Update: April 19th 2024

Now, after two years of running corner bowl highly satisfied, we made huge improvements in our always getting more and more important Microsoft 365 environment.

Everything runs smoothly as it did before and were are at a very high conficence level about knowing what is going on in our data centers on premises. But Microsoft Entra ID, formerly Azure AD, is getting more and more important – and is of high interest as a possible way of getting hacked or attacked, of course. So we are very glad to be able to observe in near real-time the Azure AD / Entra ID logs: “Audit”, “Identity Risk Events” and “ “SignIns” in our Tenants.

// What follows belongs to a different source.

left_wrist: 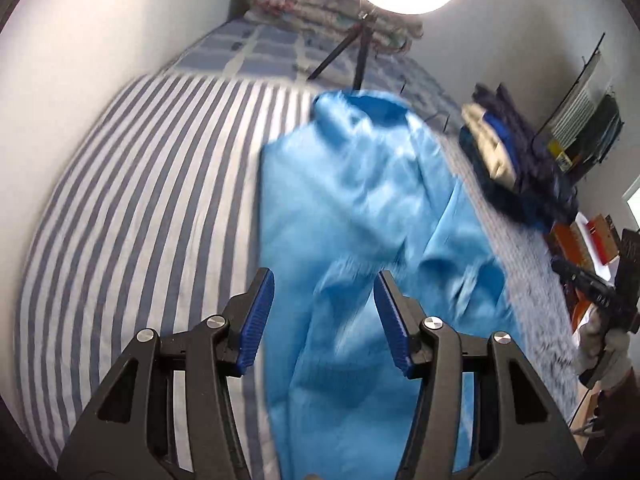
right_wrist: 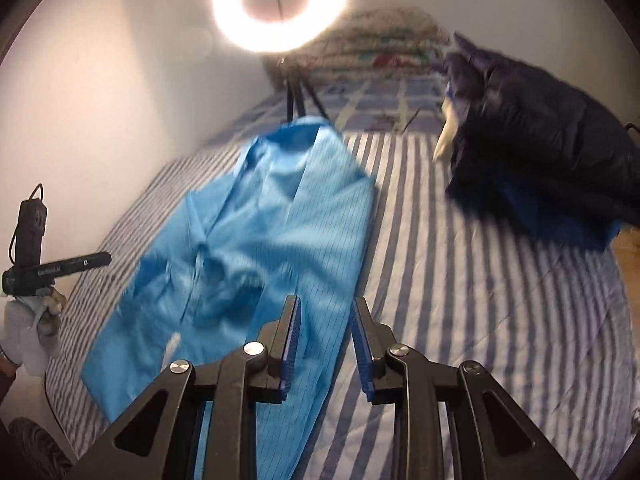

What we are monitoring are events like: admin logon failures, locked accounts, admin consent to applications, users restored, app role assingments, add/remove member to/from roles, device registration for administrative accounts, admin password changes, multi factor authentication setting changes for administrative accounts, etc. Especially the monitoring of changes in administrative accounts and multi factor settings is critical and very valuable for us. We are a small team with full access rights and we all get immediately E-Mails from Corner Bowl when something happens here with our administrative accounts, like getting a new or additional mobile phone in place or changes in multi factor authentication settings like adding a method (Authenticator, telephone number, …) so that we immediately inform our collegues, yes, that´s OK, it´s me.